From: Loren Merritt <pengvado@videolan.org>
Date: Fri, 18 Nov 2005 11:20:07 +0000 (+0000)
Subject: RD mode decision for B-frames (--b-rdo)
X-Git-Url: https://granicus.if.org/sourcecode?a=commitdiff_plain;h=6fe92323b2e007e3a31714fb5b090b732fc24e62;p=libx264

RD mode decision for B-frames (--b-rdo)
patch by Alex Wright.


git-svn-id: svn://svn.videolan.org/x264/trunk@368 df754926-b1dd-0310-bc7b-ec298dee348c
---

diff --git a/encoder/analyse.c b/encoder/analyse.c
index 493228dc..2fa52854 100644
--- a/encoder/analyse.c
+++ b/encoder/analyse.c
@@ -188,7 +188,8 @@ static void x264_mb_analyse_init( x264_t *h, x264_mb_analysis_t *a, int i_qp )
     a->i_qp = h->mb.i_qp = i_qp;
     a->i_lambda = i_qp0_cost_table[i_qp];
     a->i_lambda2 = i_qp0_cost2_table[i_qp];
-    a->b_mbrd = h->param.analyse.i_subpel_refine >= 6 && h->sh.i_type != SLICE_TYPE_B;
+    a->b_mbrd = h->param.analyse.i_subpel_refine >= 6 &&
+                ( h->sh.i_type != SLICE_TYPE_B || h->param.analyse.b_bframe_rdo );
 
     h->mb.i_me_method = h->param.analyse.i_me_method;
     h->mb.i_subpel_refine = h->param.analyse.i_subpel_refine;
@@ -460,8 +461,12 @@ static void x264_mb_analyse_intra( x264_t *h, x264_mb_analysis_t *a, int i_cost_
     int i, idx;
     int i_max;
     int predict_mode[9];
+    int i_satd_thresh;
 
-    const int i_satd_thresh = a->i_best_satd * 5/4 + a->i_lambda * 10;
+    if( h->sh.i_type == SLICE_TYPE_B )
+        i_satd_thresh = a->i_best_satd * 9/8;
+    else
+        i_satd_thresh = a->i_best_satd * 5/4 + a->i_lambda * 10;
 
     /*---------------- Try all mode and calculate their score ---------------*/
 
@@ -1143,8 +1148,16 @@ static void x264_mb_analyse_inter_direct( x264_t *h, x264_mb_analysis_t *a )

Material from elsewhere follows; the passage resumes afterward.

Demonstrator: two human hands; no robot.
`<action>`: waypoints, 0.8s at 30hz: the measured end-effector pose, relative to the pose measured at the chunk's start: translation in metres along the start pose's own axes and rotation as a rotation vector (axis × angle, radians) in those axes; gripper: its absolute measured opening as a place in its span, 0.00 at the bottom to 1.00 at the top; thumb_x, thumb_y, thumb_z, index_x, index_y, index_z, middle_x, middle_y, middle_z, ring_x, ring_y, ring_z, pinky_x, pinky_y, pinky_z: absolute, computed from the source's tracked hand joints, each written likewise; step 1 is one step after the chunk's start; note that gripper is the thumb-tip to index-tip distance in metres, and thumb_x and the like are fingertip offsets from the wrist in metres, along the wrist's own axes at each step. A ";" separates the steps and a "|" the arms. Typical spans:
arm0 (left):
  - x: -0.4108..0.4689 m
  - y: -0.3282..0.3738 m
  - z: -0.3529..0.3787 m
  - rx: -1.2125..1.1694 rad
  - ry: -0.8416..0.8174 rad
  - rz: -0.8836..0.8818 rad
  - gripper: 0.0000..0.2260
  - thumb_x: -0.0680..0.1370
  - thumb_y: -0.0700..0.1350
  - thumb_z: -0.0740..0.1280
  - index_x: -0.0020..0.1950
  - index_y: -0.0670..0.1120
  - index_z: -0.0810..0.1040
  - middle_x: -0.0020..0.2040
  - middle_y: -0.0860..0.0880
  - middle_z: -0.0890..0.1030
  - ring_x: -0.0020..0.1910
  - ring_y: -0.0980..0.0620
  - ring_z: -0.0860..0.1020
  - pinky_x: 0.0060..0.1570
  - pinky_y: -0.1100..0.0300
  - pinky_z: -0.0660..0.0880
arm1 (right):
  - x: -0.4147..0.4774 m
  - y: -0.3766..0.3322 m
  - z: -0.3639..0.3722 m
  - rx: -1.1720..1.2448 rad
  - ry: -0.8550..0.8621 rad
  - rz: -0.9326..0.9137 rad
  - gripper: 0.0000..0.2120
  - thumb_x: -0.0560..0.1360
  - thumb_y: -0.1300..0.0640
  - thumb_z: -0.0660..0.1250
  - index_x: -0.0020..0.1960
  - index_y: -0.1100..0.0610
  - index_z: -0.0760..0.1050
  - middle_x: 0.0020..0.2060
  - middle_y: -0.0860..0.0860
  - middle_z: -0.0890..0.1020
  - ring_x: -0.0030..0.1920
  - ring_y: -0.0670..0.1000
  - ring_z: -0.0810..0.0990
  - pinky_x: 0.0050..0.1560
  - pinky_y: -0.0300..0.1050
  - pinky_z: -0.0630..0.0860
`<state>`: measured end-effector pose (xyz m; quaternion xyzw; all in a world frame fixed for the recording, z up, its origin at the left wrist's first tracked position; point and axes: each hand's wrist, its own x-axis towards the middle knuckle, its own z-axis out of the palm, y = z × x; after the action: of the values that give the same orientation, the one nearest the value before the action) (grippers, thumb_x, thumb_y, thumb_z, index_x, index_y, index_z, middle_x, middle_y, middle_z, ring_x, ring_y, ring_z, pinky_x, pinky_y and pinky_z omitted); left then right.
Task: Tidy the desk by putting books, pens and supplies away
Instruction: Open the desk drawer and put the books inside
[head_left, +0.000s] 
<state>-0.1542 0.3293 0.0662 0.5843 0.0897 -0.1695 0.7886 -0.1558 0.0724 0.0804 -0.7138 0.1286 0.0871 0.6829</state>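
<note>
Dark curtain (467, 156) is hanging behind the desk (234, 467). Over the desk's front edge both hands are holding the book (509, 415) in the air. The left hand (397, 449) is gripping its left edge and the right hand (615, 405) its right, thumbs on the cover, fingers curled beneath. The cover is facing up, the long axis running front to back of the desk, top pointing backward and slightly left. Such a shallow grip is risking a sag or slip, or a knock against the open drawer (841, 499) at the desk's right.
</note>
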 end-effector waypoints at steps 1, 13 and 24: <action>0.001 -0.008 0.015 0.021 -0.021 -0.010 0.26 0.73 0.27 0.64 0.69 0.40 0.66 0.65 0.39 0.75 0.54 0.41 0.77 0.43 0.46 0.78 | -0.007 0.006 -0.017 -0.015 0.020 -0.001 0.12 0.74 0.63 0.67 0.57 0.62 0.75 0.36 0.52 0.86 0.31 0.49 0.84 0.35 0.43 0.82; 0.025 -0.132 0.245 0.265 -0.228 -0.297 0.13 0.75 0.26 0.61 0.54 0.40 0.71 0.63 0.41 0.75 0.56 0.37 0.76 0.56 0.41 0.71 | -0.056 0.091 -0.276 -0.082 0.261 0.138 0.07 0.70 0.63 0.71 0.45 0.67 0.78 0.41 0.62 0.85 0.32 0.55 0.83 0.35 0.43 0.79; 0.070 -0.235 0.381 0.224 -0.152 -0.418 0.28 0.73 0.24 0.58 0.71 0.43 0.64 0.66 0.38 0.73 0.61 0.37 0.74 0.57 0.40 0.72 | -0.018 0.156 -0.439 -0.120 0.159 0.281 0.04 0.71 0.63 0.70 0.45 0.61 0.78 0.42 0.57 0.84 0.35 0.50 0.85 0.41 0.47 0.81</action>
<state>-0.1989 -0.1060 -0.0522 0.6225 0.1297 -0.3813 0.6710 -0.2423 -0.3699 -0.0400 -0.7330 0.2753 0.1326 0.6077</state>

         /* mb type cost */
         a->i_cost8x8direct[i] += a->i_lambda * i_sub_mb_b_cost_table[D_DIRECT_8x8];
     }
-
     a->i_cost16x16direct += a->i_lambda * i_mb_b_cost_table[B_DIRECT];
+
+    if( a->b_mbrd )
+    {
+        if( a->i_cost16x16direct < a->i_best_satd )

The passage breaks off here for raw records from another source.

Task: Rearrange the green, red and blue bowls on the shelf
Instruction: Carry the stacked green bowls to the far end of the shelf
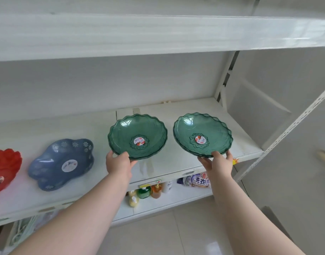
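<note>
Two green bowl stacks held at the shelf's front edge, one in each hand.

The left green stack [137,137] and the right green stack [203,134] sit side by side on the right half of the white shelf [246,144], tilted toward the camera, each with a round sticker in its middle; each looks like several nested bowls, though how many cannot be told. The left hand [119,162] is closed on the near rim of the left stack, thumb on top. The right hand [218,163] is closed on the near rim of the right stack the same way. Left of them, apart, a blue bowl [63,163] with white flower marks leans on the shelf, and a red bowl [4,169] is cut by the picture's left edge. On the shelf below stand bottles [148,191] and a detergent bag [196,180].
</note>
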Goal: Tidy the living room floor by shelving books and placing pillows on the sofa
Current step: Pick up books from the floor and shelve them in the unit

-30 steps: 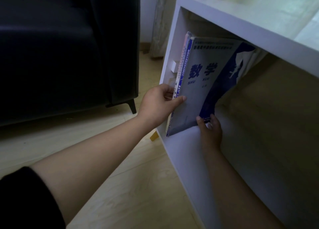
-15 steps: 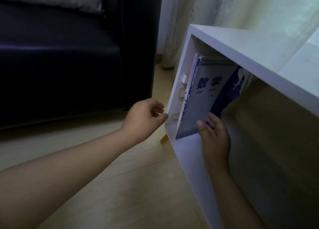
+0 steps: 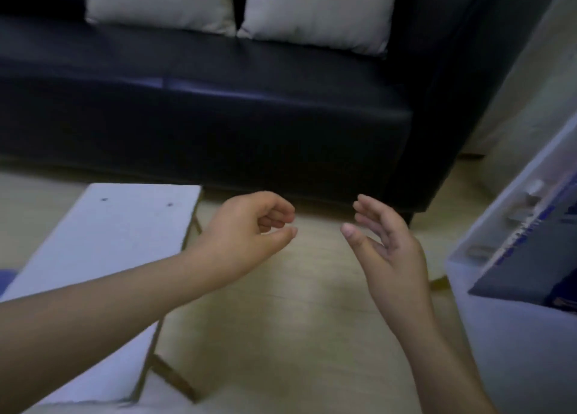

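My left hand [image 3: 246,229] hovers over the wooden floor [image 3: 290,320] with fingers loosely curled and nothing in it. My right hand [image 3: 384,245] is beside it, fingers relaxed and empty. At the right edge, the blue and grey books [image 3: 530,273] lean inside the white shelf unit [image 3: 512,335], apart from both hands. Two pale pillows [image 3: 159,1] [image 3: 315,11] stand against the back of the black sofa [image 3: 218,101] ahead.
A low white table [image 3: 106,245] with thin wooden legs stands at the left, under my left forearm. A pale curtain [image 3: 537,79] hangs at the far right beyond the sofa arm. Bare floor lies between table and shelf.
Both hands have left the books and come back out of the shelf. My view has swung left from the shelf to the sofa and floor.
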A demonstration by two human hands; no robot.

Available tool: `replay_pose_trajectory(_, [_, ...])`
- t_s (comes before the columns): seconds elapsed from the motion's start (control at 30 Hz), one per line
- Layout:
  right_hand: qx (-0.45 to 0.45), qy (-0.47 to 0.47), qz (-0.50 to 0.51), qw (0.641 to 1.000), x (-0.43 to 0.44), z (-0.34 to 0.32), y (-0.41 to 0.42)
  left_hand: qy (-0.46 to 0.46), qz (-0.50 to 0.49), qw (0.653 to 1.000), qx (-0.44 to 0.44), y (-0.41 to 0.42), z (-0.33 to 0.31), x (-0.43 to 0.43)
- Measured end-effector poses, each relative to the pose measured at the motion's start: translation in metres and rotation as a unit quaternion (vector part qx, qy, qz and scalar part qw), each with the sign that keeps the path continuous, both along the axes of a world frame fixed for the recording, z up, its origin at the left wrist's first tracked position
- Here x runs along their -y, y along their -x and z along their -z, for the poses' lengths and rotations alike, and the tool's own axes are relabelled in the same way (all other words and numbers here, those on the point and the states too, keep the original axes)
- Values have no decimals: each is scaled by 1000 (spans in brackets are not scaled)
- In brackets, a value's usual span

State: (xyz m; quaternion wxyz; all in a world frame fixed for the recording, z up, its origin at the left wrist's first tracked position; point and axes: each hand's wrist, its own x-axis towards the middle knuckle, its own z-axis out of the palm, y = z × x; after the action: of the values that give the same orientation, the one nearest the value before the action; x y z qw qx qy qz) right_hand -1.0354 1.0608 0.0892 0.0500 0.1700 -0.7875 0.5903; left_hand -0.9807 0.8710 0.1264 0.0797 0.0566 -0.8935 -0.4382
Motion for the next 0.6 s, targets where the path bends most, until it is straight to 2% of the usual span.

+            a->i_best_satd = a->i_cost16x16direct;
+
+        h->mb.i_type = B_DIRECT;
+        a->i_cost16x16direct = x264_rd_cost_mb( h, a->i_lambda2 );
+    }
 }
 
 #define WEIGHTED_AVG( size, pix1, stride1, src2, stride2 ) \
@@ -1278,6 +1291,31 @@ static void x264_mb_analyse_inter_b16x16( x264_t *h, x264_mb_analysis_t *a )
     a->i_cost16x16bi   += a->i_lambda * i_mb_b_cost_table[B_BI_BI];
     a->l0.me16x16.cost += a->i_lambda * i_mb_b_cost_table[B_L0_L0];
     a->l1.me16x16.cost += a->i_lambda * i_mb_b_cost_table[B_L1_L1];
+
+    if( a->b_mbrd )
+    {
+        if( a->l0.me16x16.cost < a->i_best_satd )
+            a->i_best_satd = a->l0.me16x16.cost;
+        if( a->l1.me16x16.cost < a->i_best_satd )
+            a->i_best_satd = a->l1.me16x16.cost;
+        if( a->i_cost16x16bi < a->i_best_satd )
+            a->i_best_satd = a->i_cost16x16bi;
+
+        h->mb.i_partition = D_16x16;
+        /* L0 */
+        h->mb.i_type = B_L0_L0;
+        x264_macroblock_cache_mv( h, 0, 0, 4, 4, 0, a->l0.me16x16.mv[0], a->l0.me16x16.mv[1] );
+        a->l0.me16x16.cost = x264_rd_cost_mb( h, a->i_lambda2 );
+
+        /* L1 */
+        h->mb.i_type = B_L1_L1;
+        x264_macroblock_cache_mv( h, 0, 0, 4, 4, 1, a->l1.me16x16.mv[0], a->l1.me16x16.mv[1] );
+        a->l1.me16x16.cost = x264_rd_cost_mb( h, a->i_lambda2 );
+
+        /* BI */
+        h->mb.i_type = B_BI_BI;
+        a->i_cost16x16bi = x264_rd_cost_mb( h, a->i_lambda2 );
+    }
 }
 
 static inline void x264_mb_cache_mv_p8x8( x264_t *h, x264_mb_analysis_t *a, int i )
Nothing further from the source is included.